For example, the parameters k _cat and K _m are Michaelis-Menten equations:
Speed = k _cat * [S] / (K _m + [S])
Alternatively, the derivative (where [S] is the concentration of substrate (where the compound is tested)) can be determined by non-linear fitting the rate data. These kinetic parameters, individually and in combination with the “specificity constant” (second-order rate constant) k _cat / K _m , provide information on the interaction between the substrate and the enzyme.

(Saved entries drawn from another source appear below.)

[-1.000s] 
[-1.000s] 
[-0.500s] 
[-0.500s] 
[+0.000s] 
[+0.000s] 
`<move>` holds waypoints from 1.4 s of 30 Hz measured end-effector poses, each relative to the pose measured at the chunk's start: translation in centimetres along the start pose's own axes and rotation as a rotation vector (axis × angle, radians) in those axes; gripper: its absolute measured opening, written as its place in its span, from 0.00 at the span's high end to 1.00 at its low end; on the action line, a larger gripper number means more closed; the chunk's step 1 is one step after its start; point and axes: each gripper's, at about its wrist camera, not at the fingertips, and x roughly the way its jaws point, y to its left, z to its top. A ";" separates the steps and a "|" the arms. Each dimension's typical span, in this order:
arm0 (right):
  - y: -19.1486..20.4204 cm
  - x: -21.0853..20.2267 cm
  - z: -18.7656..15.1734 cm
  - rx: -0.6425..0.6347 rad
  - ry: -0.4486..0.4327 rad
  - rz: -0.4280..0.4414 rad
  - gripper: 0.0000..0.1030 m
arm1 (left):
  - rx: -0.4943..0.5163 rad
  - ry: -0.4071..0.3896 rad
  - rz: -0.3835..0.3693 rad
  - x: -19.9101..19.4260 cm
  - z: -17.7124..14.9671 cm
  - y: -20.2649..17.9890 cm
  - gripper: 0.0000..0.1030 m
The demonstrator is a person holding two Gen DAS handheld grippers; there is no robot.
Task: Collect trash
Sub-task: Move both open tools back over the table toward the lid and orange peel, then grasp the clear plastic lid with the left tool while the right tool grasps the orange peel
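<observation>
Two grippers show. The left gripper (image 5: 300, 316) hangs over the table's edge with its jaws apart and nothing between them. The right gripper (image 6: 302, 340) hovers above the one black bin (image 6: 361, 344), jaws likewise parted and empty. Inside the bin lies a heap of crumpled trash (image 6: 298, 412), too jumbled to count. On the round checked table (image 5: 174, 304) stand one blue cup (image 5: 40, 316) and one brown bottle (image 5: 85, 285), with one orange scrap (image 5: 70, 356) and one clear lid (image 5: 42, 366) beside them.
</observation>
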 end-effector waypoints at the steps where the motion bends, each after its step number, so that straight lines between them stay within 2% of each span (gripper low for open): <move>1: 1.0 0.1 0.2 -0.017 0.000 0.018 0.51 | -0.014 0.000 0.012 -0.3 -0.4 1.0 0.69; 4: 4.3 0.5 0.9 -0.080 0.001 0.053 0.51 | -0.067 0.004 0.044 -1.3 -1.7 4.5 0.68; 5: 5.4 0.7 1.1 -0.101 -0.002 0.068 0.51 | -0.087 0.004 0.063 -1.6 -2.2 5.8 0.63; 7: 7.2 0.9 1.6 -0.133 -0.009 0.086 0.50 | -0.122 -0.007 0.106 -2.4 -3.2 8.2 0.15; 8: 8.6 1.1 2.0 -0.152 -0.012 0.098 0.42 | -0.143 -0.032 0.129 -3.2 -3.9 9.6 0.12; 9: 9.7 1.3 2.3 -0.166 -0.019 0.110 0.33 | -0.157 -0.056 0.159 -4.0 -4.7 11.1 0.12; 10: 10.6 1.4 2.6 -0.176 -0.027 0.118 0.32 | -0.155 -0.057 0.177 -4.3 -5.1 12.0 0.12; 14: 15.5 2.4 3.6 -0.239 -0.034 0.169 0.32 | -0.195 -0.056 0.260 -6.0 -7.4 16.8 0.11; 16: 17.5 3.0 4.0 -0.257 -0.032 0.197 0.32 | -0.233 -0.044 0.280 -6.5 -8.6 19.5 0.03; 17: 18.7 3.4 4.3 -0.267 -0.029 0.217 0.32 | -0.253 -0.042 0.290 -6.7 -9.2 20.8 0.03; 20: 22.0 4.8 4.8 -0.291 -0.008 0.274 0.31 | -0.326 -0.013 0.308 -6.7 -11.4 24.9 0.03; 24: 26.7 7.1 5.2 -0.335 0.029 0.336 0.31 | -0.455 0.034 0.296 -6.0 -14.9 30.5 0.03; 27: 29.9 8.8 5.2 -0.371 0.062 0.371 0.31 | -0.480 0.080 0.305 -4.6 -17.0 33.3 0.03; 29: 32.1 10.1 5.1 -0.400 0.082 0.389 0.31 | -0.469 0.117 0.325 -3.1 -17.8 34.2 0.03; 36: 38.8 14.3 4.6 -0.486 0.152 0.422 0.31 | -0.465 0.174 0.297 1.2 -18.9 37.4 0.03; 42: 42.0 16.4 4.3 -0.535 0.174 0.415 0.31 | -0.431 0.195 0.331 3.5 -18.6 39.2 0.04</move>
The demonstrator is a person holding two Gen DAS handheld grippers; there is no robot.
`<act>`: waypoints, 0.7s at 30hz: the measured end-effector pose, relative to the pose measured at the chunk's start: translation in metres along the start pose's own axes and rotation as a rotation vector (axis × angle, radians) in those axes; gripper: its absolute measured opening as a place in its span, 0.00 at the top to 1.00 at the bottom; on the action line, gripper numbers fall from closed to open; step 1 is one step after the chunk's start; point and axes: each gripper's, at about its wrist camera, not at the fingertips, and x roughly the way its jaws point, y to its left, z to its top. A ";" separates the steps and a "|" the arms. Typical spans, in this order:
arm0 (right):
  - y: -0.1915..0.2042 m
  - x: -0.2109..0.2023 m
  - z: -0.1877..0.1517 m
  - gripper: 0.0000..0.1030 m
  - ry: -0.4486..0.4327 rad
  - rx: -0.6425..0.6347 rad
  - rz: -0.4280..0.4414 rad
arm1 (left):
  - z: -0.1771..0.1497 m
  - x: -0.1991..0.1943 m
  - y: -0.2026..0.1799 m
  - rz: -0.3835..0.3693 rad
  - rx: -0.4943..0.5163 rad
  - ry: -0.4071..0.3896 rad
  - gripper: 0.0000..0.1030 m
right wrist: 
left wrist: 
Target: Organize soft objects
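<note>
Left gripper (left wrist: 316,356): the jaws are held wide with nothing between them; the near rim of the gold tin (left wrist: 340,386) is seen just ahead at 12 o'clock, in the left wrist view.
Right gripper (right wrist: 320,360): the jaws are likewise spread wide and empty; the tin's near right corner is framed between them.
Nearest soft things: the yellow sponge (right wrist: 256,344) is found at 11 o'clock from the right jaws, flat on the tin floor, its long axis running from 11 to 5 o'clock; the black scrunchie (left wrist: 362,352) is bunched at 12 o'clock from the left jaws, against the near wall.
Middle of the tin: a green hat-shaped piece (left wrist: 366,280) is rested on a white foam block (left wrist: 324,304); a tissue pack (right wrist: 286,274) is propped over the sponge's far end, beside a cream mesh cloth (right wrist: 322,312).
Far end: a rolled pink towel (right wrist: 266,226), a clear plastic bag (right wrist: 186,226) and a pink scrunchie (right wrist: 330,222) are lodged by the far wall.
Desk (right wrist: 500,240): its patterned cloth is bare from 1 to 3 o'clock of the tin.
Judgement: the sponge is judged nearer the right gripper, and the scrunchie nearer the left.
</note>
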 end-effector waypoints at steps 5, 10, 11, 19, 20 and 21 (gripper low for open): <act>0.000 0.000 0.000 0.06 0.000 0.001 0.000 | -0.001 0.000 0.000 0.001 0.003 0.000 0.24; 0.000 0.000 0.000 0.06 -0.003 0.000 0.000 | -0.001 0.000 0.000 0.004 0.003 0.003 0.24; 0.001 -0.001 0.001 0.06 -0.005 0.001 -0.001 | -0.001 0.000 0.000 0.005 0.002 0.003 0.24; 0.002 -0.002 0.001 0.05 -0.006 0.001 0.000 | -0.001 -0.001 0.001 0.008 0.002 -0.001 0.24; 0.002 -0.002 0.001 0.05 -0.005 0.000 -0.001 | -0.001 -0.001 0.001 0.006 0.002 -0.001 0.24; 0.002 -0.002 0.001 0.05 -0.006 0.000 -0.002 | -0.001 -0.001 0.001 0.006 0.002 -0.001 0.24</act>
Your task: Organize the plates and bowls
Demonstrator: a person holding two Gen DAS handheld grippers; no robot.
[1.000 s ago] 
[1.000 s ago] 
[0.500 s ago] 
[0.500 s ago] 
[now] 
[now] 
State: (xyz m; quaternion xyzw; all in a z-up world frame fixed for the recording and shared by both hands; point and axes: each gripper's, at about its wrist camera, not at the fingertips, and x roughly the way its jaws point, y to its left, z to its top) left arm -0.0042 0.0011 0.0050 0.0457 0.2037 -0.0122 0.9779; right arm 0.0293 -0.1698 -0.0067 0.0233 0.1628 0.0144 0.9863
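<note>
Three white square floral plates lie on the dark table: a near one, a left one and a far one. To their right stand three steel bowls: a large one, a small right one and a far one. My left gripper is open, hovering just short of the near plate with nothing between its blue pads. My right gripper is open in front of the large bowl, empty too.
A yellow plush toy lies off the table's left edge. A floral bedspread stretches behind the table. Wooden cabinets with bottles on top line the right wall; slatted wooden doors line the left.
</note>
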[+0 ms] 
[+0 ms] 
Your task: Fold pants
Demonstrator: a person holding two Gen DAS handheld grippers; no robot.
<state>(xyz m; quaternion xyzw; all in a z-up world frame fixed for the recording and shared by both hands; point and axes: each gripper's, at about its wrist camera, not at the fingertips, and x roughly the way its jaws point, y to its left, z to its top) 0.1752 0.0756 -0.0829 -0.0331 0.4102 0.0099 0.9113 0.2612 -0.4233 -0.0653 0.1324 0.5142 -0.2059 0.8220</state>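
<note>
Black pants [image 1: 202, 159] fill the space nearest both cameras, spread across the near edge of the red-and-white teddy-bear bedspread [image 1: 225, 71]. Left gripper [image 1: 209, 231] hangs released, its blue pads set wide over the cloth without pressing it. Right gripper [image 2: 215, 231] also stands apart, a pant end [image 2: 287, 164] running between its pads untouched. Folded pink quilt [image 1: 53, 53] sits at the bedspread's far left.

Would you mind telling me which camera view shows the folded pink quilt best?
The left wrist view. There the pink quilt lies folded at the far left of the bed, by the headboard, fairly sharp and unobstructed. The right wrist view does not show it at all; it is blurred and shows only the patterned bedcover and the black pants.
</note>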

In particular, a relatively large value of k _cat / K _m (greater than about 10 ⁴ M ⁻¹ s ⁻¹ ) suggests that the compound has the potential to significantly affect SQOR activity.

The table below shows the kinetic parameters for the compounds tested.

  The disclosures of all publications, patents, patent applications and published patent applications mentioned herein by specifying their citation are hereby incorporated by reference in their entirety.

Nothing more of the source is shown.